What you need to do » Each line below from the one containing "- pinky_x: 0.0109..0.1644" through the one containing "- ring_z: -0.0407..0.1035" should be output exactly as it stands, and no other line should appear.

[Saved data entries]

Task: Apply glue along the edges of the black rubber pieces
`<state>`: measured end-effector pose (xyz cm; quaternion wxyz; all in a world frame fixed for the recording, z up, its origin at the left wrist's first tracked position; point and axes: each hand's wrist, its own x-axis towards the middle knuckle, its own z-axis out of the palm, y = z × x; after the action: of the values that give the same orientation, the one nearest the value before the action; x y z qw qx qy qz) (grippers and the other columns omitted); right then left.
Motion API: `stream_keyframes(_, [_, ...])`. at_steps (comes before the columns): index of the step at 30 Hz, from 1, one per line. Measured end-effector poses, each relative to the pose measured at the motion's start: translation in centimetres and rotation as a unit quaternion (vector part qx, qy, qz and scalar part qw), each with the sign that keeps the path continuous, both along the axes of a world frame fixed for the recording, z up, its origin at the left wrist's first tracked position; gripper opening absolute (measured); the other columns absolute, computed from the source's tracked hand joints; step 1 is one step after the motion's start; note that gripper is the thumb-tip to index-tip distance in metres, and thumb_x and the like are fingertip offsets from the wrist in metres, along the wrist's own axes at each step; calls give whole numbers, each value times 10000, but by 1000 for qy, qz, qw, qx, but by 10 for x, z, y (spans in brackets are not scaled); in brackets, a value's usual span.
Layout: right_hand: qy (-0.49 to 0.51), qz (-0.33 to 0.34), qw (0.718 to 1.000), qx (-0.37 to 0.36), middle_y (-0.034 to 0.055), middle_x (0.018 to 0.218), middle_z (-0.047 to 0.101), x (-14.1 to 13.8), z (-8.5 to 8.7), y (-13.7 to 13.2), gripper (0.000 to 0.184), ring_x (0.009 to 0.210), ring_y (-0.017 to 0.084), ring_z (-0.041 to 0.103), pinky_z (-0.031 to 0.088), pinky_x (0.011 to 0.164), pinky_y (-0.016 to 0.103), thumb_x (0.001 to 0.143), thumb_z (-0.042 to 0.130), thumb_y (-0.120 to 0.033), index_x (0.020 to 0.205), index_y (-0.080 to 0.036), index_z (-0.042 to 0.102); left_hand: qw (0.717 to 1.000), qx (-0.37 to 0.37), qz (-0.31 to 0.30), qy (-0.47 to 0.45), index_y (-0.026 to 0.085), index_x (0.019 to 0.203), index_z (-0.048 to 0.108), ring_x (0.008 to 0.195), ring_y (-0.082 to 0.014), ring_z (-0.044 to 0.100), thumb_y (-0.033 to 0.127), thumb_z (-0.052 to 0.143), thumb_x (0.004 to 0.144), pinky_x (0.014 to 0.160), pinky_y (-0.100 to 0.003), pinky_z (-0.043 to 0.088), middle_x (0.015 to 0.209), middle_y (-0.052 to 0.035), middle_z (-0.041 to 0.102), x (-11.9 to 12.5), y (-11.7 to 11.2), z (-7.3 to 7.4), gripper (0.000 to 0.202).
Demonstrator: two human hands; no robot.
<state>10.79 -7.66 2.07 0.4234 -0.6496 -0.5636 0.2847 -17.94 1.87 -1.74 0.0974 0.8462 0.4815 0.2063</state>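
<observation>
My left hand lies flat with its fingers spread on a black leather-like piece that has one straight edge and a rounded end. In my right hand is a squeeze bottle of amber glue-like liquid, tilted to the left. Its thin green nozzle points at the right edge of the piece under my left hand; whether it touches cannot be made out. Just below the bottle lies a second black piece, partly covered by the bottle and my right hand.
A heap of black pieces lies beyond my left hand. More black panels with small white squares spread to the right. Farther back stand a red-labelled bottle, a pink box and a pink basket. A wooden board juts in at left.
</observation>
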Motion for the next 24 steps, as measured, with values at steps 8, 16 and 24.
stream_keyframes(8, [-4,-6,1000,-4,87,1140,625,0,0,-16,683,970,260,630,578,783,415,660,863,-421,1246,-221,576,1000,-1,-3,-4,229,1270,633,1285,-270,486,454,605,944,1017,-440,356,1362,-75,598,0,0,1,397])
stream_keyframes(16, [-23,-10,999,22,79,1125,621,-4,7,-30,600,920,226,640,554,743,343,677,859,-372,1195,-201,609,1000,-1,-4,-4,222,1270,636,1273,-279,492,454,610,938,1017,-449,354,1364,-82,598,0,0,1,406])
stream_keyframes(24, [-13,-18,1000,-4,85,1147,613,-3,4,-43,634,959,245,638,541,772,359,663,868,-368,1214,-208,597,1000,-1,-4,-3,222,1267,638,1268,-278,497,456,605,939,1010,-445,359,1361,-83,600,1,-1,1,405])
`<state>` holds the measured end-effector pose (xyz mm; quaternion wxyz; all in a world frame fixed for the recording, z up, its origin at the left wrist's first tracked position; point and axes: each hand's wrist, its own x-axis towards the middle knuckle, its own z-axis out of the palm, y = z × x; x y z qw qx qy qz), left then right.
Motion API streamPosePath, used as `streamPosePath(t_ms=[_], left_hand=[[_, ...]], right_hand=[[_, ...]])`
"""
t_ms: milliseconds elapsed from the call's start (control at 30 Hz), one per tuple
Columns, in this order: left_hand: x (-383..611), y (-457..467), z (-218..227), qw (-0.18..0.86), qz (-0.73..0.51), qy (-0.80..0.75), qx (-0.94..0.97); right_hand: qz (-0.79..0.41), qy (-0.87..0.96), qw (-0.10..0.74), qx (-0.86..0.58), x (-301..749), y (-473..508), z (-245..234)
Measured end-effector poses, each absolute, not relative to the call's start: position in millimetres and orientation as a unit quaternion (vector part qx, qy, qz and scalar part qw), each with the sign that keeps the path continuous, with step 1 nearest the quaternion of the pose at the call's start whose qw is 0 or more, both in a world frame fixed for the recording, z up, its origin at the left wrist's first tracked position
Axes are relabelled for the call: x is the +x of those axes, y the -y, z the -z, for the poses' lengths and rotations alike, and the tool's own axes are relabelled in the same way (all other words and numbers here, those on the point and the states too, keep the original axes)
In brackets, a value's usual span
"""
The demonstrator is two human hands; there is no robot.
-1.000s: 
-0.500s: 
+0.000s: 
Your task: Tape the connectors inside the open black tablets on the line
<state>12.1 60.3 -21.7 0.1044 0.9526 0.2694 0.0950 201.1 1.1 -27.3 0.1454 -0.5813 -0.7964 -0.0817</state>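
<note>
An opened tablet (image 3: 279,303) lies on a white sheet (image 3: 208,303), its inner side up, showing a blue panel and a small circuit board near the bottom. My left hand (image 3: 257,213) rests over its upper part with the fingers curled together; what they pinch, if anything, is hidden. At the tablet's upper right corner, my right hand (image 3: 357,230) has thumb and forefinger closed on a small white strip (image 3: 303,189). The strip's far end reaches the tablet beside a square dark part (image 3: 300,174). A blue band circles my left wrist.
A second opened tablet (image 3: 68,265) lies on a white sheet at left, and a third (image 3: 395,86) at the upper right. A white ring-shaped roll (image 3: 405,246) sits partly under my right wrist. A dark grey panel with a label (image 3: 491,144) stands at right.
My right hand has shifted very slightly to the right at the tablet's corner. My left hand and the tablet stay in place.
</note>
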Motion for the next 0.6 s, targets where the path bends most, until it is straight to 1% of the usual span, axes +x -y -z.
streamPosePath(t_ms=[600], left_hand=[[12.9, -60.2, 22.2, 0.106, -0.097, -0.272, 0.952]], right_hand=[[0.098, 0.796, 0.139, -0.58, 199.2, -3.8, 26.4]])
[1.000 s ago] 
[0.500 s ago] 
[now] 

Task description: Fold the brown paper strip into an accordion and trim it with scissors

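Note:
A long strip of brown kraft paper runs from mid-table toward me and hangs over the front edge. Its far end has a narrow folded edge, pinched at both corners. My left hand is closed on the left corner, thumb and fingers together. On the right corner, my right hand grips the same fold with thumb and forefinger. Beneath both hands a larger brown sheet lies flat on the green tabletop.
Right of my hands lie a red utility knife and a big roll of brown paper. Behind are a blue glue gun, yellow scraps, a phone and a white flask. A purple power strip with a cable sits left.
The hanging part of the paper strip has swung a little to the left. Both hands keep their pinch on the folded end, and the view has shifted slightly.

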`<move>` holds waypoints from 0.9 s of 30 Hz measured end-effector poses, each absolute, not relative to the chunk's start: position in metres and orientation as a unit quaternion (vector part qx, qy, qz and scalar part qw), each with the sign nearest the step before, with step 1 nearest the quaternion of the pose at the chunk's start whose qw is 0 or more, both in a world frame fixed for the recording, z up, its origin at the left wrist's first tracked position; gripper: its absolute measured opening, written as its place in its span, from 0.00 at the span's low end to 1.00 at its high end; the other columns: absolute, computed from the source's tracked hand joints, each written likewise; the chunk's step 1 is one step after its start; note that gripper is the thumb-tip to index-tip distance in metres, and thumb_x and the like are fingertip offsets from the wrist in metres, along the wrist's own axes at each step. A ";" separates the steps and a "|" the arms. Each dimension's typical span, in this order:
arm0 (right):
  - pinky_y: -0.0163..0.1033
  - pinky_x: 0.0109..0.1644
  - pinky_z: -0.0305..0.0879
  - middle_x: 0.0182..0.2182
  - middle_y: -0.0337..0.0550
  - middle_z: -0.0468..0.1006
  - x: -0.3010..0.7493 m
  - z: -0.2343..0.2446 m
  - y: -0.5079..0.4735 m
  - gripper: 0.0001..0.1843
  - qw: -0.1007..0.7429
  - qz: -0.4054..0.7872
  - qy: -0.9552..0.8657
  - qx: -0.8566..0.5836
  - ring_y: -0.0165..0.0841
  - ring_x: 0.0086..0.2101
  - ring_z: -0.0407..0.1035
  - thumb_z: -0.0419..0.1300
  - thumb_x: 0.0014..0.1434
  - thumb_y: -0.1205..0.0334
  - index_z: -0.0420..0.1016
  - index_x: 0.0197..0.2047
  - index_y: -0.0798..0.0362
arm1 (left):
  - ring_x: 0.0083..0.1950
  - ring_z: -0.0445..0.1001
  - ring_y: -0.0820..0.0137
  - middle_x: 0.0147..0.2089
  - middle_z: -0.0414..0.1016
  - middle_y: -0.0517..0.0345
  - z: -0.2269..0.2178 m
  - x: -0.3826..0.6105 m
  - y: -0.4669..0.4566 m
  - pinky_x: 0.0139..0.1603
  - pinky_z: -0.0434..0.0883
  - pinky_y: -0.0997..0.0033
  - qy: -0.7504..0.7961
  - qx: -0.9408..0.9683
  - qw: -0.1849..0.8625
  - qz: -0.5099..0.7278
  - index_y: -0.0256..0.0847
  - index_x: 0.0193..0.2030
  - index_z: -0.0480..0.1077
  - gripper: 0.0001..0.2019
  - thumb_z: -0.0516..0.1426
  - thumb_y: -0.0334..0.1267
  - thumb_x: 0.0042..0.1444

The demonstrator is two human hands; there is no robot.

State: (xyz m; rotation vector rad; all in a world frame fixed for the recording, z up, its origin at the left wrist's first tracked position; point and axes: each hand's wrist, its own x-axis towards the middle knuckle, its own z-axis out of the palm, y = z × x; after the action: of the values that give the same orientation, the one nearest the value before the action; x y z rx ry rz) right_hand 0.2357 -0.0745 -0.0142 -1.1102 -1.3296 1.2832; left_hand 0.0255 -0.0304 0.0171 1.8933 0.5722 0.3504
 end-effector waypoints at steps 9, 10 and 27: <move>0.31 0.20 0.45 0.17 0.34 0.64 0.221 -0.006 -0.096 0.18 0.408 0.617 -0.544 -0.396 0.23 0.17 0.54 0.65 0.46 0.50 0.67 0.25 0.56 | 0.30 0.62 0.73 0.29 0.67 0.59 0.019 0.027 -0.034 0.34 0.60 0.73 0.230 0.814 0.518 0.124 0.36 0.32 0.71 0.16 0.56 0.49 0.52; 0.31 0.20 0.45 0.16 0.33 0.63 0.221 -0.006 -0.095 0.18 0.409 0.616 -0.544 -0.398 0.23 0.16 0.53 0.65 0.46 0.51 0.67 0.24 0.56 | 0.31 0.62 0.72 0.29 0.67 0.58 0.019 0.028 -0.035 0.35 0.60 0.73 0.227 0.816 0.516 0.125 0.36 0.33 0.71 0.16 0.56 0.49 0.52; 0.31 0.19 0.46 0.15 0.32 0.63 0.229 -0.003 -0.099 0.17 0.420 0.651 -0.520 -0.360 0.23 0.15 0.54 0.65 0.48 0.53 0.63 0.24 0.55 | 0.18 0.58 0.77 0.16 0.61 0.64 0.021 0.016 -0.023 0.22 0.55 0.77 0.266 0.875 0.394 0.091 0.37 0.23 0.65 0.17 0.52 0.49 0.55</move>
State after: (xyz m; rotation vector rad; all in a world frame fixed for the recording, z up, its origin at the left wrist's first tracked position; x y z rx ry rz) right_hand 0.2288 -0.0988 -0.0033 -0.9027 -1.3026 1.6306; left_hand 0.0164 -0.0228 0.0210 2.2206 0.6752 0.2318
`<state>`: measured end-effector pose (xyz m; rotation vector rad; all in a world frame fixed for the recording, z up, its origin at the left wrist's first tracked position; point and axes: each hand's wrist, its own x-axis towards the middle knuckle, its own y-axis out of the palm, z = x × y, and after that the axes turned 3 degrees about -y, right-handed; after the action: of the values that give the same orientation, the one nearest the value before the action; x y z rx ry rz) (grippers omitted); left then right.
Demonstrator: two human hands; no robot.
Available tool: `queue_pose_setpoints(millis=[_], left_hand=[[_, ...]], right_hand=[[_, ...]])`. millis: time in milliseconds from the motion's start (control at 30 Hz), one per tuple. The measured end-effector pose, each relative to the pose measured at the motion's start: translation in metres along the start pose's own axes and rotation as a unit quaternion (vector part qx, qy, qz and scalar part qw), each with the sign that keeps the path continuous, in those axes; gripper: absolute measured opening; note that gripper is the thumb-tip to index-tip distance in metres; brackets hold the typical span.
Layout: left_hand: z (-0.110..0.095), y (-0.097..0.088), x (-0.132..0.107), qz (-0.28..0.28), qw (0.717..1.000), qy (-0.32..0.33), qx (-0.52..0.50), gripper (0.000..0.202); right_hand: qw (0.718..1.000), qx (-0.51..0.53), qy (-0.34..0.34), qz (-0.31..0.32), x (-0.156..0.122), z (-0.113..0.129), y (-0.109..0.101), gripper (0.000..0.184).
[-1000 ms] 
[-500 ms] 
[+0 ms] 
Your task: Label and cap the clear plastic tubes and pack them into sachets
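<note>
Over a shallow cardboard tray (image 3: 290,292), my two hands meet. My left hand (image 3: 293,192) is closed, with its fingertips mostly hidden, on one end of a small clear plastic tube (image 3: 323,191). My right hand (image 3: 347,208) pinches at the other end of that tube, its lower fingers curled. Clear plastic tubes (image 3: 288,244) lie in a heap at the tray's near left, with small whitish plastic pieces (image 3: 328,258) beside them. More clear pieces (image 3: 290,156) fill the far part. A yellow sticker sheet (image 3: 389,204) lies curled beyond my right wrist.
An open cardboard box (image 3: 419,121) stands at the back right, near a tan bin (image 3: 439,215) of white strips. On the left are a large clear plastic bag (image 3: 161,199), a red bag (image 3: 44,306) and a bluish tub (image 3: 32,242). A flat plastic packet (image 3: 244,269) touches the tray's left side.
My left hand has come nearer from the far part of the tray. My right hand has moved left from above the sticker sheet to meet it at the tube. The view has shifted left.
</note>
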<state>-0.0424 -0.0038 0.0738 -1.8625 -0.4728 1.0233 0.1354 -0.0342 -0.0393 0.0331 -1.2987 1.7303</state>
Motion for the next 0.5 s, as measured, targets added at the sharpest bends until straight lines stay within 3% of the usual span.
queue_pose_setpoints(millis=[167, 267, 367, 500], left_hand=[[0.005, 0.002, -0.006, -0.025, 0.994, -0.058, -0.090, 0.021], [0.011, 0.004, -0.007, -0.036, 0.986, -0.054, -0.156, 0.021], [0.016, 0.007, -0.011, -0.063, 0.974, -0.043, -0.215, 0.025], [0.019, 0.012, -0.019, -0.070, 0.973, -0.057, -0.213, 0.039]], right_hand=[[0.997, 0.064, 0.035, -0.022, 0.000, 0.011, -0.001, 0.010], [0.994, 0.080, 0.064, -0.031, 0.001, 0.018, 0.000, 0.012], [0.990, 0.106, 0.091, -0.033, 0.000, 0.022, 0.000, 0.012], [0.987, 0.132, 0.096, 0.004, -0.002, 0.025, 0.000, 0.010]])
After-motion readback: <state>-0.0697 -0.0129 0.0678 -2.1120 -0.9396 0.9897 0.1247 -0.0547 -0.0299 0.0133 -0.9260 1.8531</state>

Your solution »
  - pinky_x: 0.0109..0.1644
  - pinky_z: -0.0305..0.0879
  - middle_x: 0.0182..0.2182
  - middle_y: -0.0337..0.0550
  - middle_z: -0.0468..0.1006
  - x: -0.3010..0.7493 m
  - z: -0.2343..0.2446 m
  - y: -0.5079..0.4735 m
  - gripper: 0.0001..0.1843
  - qw: -0.1007..0.7429
  - qz: -0.4054..0.7872
  - qy: -0.9552..0.8657
  - qx: -0.8566..0.5836
  - ring_y: -0.0165..0.0841
  - ring_x: 0.0086..0.2101
  - ring_z: -0.0407..0.1035

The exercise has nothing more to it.